Pantera was already walking away. ‘Good. We’ll come with you some of the way home. Will you show us which way we go to the horse barns?’
Math hadn’t planned to go home yet, but there wasn’t the slightest chance he was going to leave Pantera before he had to. He nodded, and walked between the two men away from the light of the tavern and into the dark thread of streets that made the upper part of Cor
iallum.
They were in full dark, with only the moon to light them, when he heard the footsteps behind them and knew they were no longer alone.
His own steps faltered. Pantera caught him a brief shove in the small of his back and dipped down to breathe in his ear. ‘Only one. He’s in the shelter of the tannery to our left and behind. Don’t stop.’

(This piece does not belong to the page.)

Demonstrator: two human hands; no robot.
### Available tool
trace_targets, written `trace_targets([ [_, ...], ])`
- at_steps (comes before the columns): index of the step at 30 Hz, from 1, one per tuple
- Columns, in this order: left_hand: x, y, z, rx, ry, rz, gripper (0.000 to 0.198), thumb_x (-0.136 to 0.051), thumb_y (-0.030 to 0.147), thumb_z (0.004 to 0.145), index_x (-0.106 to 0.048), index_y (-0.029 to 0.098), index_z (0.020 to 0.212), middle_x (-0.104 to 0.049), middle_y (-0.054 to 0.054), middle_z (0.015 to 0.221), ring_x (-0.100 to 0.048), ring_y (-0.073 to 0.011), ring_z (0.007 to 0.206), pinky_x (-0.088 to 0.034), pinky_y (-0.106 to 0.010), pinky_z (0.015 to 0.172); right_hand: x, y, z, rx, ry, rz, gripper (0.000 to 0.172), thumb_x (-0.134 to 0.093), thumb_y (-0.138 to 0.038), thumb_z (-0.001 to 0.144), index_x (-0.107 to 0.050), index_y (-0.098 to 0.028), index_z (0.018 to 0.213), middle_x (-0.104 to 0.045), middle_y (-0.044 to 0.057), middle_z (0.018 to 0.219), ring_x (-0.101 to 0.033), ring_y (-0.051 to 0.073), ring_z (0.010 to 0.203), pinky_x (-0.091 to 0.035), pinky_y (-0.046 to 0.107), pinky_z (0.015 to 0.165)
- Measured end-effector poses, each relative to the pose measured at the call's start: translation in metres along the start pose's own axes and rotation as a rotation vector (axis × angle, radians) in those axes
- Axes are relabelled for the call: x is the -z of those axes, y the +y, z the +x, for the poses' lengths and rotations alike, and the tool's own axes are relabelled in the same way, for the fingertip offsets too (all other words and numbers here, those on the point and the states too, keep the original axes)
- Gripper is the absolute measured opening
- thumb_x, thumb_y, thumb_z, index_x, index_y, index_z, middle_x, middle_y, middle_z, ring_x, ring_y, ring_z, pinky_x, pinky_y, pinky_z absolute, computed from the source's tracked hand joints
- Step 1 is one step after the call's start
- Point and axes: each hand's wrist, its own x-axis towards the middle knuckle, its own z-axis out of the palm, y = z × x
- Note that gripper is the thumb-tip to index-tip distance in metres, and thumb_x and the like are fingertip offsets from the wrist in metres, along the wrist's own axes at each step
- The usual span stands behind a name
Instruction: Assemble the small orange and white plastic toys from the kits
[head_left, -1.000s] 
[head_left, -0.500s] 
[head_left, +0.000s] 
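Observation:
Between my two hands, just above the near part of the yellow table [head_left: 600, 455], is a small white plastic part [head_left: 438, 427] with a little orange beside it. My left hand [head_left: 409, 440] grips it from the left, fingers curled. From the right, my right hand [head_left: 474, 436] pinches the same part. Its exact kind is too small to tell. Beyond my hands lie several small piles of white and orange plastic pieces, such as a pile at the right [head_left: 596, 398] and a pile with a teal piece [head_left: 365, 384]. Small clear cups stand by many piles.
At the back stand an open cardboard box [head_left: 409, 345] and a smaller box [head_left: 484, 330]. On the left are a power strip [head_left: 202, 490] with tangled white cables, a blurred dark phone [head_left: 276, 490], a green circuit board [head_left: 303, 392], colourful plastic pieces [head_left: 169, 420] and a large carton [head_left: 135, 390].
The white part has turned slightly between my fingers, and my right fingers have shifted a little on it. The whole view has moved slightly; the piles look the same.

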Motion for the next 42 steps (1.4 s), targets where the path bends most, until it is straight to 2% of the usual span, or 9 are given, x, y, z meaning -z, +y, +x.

They walked on, talking together softly, like son to father, with the scrawny Roman trailing behind. The chunks of cheese in Math’s tunic began to sweat.
They came to the end of the town, at the top of the shallow hill half a mile or so along from the magistrate’s residence. Here, the villas and workshops stopped and the great flat grassy plain began, in the middle of which was the wooden hippodrome and the complex of paddocks and horse barns around it.
The moon was high now, flooding the plain with silver ghost-light. Making sure they were in profile to the watcher, Pantera knelt before Math and ruffled his hair, taking his leave as any other man might of the boy he had hired and might wish to see again.
‘Seneca was right,’ he said. ‘You were not risking your life when you followed me this evening, but then you were not paid enough to do that. If I offered you a denarius, would you risk your life for me – really risk it – now?’
Seneca. A denarius.
The two facts collided in Math’s mind. A denarius: a silver coin four times the worth of a brass sestertius, sixteen times the worth of the copper that Ajax paid his grooms for a month’s work.
And Seneca. The scrawny old Roman was Seneca: the man who had ruled Rome in all but name for most of Math’s short life. Seneca, who had been deposed, and permitted to retire when all around him had died in a bloodbath of Nero’s making. Seneca, who had paid him in brass, when Pantera was offering silver.
A denarius. Math would have risked his soul for Pantera for nothing at all.
Swallowing, he said, ‘You want me to follow the man who is following us?’
He said it more loudly than Pantera had done. Hearing him, Seneca’s head snapped round.